15. Tens of thousands of fans would gather to see the games on “player boards” on the buildings of the newspaper companies. Some considered it more exciting then watching the games at the ballpark.
16. With virtually no film of games, key plays were seen but once, and seen differently by different observers, including veteran reporters. Mike McNally’s steal of home in Gae One of the 1921 World Series was reported quite differently by each man.
17. 22-year old Waite Hoyt’s pitching performance in the 1921 World Series was arguably the greatest ever in the history of the postseason. No earned runs at all in 27 innings against the best offense in the game, and only two unearned runs kept him from equaling Christy Mathewson. Holding the 1921 Giants down was amazing, but largely forgotten because the Yankees lost the series.
18. John McGraw was altering his approach to go for the big inning, recognizing that the game was changing.
19. Carl Mays exhibited the incredible control to not give up a walk in three complete games in the World Series.
20. Contemporary accounts say that John McGraw signaled every pitch from the dugout in the 1921 World Series.

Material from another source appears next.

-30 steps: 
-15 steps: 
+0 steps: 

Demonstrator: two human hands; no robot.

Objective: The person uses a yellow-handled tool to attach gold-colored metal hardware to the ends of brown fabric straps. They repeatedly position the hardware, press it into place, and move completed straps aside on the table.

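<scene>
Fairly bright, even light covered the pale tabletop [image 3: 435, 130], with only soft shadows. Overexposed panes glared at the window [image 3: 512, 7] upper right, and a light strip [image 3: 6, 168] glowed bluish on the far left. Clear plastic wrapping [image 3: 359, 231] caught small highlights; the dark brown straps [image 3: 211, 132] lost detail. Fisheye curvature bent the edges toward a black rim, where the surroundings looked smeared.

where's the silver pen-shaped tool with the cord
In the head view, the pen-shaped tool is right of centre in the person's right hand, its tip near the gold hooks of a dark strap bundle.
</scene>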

21. Frank “Home Run” Baker looked into the future and compared the Babe to future sluggers. “There never has been anybody like him and I don’t think there will be. Sometime, someday, the ballparks will be smaller than now… but if you put the Babe in there he would average a homer a game.”
I’m looking forward to reading Steve and Lyle’s book, and I am considering excerpting a chapter for the Yankees Annual this year. What I’ve seen so far is top notch and deserves to be shared with more Yankees fans.